## Work order:
Find every line below where the string "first" shows up, and copy those lines.
-=-=-
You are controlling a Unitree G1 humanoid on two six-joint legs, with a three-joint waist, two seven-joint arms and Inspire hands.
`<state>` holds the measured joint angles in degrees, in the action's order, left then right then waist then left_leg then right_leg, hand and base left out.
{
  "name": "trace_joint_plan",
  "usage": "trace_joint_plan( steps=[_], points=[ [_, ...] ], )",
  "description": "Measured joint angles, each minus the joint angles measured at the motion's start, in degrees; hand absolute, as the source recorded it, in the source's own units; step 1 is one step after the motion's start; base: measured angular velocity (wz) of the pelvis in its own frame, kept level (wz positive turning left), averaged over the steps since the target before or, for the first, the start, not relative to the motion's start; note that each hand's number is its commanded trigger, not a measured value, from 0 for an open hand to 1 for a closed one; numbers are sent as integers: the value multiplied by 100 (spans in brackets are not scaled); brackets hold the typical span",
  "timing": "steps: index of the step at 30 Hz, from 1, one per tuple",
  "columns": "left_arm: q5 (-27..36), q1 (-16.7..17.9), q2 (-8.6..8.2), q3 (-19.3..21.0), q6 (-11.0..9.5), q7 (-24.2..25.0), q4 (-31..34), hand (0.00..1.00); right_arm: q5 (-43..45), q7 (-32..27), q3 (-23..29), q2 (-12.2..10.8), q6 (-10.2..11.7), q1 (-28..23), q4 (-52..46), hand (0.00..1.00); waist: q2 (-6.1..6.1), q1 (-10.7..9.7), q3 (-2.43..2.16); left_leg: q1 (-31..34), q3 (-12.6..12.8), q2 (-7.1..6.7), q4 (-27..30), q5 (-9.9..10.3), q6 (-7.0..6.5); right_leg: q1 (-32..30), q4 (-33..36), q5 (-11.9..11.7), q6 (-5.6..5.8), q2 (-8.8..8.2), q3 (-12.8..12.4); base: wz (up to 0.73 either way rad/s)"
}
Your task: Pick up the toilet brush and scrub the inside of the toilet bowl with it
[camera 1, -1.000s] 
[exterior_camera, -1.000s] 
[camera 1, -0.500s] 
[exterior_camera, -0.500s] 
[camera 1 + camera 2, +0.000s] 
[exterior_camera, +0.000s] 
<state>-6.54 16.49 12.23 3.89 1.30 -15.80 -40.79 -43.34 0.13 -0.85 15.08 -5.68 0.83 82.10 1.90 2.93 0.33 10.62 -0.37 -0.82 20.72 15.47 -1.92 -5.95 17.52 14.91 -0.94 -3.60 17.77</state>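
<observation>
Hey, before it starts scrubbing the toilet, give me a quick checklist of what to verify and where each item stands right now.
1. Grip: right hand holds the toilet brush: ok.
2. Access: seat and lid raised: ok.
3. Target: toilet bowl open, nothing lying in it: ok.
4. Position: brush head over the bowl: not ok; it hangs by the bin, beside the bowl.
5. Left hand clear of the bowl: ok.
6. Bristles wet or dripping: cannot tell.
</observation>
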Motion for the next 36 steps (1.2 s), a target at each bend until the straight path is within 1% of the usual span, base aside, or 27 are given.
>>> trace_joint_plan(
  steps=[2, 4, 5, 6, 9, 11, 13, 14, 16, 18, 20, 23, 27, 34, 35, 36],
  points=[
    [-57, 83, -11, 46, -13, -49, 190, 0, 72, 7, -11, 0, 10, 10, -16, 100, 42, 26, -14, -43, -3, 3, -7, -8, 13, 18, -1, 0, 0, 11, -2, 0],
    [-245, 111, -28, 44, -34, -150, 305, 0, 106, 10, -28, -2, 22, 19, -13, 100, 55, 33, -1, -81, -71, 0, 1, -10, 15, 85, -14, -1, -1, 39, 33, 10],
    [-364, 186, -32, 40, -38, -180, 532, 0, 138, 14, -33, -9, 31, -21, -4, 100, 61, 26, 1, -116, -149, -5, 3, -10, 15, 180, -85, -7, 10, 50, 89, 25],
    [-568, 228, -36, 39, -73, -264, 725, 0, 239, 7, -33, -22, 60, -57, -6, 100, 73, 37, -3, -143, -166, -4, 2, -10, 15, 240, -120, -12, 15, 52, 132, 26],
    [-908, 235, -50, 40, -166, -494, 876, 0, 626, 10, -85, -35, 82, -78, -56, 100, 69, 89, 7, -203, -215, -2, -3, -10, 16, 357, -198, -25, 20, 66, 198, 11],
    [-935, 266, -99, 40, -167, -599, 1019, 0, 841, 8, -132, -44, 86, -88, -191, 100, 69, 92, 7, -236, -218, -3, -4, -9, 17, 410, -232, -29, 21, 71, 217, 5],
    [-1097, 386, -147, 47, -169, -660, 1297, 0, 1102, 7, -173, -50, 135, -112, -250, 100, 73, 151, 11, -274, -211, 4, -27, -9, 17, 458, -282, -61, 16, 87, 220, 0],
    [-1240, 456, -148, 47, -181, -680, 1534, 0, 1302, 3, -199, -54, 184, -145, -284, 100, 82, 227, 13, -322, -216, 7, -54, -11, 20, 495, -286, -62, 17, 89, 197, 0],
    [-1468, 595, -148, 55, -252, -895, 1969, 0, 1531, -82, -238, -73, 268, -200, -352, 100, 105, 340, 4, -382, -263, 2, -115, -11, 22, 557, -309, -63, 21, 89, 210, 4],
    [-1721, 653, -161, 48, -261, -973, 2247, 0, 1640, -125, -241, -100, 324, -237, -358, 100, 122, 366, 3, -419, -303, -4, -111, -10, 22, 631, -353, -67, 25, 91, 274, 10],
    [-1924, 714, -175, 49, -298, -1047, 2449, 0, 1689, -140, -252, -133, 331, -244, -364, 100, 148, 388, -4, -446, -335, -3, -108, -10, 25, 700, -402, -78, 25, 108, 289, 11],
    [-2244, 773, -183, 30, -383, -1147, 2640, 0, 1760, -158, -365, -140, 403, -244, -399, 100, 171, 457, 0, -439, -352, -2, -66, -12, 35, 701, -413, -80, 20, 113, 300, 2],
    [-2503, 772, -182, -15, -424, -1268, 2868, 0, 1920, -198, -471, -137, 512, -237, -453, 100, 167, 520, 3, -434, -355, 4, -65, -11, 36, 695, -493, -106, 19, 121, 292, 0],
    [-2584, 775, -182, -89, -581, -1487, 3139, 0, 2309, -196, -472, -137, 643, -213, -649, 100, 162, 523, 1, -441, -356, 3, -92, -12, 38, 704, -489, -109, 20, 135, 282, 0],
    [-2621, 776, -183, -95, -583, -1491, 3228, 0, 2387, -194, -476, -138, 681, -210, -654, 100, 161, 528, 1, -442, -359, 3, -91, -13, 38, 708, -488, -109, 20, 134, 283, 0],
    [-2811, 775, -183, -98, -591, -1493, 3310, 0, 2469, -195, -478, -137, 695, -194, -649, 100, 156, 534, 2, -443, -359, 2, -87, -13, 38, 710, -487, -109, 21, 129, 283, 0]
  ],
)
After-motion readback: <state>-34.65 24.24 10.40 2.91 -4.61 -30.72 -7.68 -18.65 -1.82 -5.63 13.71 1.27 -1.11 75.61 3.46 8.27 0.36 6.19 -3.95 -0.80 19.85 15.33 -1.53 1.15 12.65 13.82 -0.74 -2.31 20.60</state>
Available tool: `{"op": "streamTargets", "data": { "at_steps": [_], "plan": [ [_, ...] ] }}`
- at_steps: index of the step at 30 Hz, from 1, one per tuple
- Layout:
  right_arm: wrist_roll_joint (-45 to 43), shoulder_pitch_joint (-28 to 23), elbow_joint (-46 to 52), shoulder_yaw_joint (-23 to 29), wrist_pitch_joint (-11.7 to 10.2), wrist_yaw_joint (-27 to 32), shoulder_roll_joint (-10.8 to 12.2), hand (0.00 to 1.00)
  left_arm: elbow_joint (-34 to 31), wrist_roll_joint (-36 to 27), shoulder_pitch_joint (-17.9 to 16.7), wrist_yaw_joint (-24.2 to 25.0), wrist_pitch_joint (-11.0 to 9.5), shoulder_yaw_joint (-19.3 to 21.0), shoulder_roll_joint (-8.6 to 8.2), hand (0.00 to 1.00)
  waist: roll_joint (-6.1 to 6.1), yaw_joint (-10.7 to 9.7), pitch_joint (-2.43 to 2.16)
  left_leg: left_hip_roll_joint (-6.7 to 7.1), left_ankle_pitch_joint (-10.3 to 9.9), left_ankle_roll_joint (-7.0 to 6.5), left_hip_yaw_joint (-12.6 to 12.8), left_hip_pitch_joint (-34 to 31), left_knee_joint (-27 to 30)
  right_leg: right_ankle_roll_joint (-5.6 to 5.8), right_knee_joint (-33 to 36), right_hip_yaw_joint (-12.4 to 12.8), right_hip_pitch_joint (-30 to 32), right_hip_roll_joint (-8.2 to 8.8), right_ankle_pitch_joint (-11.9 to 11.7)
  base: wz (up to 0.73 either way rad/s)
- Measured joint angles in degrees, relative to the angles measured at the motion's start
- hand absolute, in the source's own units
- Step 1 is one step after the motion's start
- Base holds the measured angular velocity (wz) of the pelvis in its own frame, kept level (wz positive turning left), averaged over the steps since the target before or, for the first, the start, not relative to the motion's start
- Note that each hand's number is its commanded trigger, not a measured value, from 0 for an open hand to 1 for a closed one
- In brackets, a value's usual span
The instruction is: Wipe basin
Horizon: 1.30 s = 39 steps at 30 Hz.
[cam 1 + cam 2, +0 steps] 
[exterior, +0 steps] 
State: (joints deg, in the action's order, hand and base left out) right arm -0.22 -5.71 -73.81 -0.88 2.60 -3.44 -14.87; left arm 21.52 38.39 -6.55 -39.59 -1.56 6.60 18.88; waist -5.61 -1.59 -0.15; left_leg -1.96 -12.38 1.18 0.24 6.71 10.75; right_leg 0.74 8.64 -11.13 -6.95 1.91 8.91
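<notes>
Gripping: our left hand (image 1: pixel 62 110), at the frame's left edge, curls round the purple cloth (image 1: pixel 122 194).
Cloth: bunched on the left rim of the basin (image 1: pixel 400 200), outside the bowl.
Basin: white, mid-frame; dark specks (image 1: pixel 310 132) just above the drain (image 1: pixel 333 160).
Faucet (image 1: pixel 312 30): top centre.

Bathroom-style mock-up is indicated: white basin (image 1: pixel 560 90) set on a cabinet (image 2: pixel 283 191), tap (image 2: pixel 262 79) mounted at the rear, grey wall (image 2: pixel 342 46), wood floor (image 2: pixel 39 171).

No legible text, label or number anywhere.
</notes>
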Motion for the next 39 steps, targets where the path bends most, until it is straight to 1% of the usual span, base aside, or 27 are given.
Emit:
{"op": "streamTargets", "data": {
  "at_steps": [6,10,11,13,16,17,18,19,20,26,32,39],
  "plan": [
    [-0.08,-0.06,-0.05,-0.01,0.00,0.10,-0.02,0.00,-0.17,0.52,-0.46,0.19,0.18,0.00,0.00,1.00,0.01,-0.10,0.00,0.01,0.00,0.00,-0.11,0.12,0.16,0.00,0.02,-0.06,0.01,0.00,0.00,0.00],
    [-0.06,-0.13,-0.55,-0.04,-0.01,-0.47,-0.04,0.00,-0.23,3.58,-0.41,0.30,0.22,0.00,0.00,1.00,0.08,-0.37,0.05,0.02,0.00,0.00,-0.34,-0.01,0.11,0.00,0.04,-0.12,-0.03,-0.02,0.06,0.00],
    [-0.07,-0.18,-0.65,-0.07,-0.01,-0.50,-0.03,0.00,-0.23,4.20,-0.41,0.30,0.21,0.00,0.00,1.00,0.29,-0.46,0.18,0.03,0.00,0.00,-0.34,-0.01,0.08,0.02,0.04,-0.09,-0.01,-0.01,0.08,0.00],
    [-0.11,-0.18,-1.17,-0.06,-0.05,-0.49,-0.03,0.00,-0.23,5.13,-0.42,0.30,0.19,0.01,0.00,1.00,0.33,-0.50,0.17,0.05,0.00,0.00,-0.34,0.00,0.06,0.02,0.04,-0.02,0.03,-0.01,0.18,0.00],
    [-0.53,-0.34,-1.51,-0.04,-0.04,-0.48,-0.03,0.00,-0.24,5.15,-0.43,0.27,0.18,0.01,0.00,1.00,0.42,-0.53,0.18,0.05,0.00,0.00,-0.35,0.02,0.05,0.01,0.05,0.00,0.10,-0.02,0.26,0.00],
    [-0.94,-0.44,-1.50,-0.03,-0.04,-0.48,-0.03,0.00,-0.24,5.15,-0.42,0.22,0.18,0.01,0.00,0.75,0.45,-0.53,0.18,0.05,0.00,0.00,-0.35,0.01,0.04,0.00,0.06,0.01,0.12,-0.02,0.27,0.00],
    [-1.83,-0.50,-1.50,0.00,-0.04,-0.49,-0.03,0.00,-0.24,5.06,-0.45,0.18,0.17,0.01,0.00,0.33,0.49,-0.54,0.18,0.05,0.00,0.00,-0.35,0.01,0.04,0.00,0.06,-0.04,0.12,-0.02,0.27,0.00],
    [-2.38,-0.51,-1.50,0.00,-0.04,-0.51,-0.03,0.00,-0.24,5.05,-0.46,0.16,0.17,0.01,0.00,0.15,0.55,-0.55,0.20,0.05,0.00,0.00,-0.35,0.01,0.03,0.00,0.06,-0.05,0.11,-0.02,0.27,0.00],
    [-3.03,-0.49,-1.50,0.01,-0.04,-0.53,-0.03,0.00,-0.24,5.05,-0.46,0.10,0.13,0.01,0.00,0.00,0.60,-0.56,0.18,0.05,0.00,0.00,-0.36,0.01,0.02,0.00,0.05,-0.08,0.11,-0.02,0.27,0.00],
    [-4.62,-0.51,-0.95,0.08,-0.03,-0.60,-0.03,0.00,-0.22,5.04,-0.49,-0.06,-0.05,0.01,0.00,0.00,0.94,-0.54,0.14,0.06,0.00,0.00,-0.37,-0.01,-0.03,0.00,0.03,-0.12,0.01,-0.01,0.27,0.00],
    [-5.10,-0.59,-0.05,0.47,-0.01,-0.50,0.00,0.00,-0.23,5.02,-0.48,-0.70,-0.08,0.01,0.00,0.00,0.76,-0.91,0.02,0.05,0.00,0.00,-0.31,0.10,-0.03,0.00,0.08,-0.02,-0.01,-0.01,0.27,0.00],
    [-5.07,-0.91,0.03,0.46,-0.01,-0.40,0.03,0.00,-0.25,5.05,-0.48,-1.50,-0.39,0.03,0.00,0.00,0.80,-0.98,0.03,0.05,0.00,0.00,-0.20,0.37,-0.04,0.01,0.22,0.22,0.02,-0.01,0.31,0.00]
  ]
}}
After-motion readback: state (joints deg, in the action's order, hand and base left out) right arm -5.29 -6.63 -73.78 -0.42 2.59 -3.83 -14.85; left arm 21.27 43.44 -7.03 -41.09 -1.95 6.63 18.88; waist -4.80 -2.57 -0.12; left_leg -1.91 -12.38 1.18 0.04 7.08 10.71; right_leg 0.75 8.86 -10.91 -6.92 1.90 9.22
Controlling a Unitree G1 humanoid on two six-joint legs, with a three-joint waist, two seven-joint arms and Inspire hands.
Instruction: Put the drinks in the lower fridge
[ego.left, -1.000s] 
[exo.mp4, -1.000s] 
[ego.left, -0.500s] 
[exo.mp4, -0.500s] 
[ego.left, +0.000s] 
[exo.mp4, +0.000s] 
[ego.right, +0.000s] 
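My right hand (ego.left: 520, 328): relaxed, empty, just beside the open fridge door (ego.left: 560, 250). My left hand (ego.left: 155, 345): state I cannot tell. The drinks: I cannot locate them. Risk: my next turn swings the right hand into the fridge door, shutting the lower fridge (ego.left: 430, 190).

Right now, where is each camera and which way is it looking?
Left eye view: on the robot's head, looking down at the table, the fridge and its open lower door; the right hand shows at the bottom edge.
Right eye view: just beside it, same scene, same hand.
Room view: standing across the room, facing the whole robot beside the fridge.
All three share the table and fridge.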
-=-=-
## Expected answer:
  "description": "Measured joint angles, each minus the joint angles measured at the motion's start, in degrees; hand absolute, as the source recorded it, in the source's own units; step 1 is one step after the motion's start; base: measured angular velocity (wz) of the pelvis in its own frame, kept level (wz positive turning left), averaged over the steps since the target before or, for the first, the start, not relative to the motion's start; note that each hand's number is its commanded trigger, not a measured value, from 0 for an open hand to 1 for a closed one; numbers are sent as integers: the value multiplied by 100 (spans in brackets are not scaled); brackets hold the typical span",
- Base holds the measured angular velocity (wz) of the pelvis in its own frame, kept level (wz positive turning left), averaged over the steps since the target before or, for the first, the start, not relative to the motion's start

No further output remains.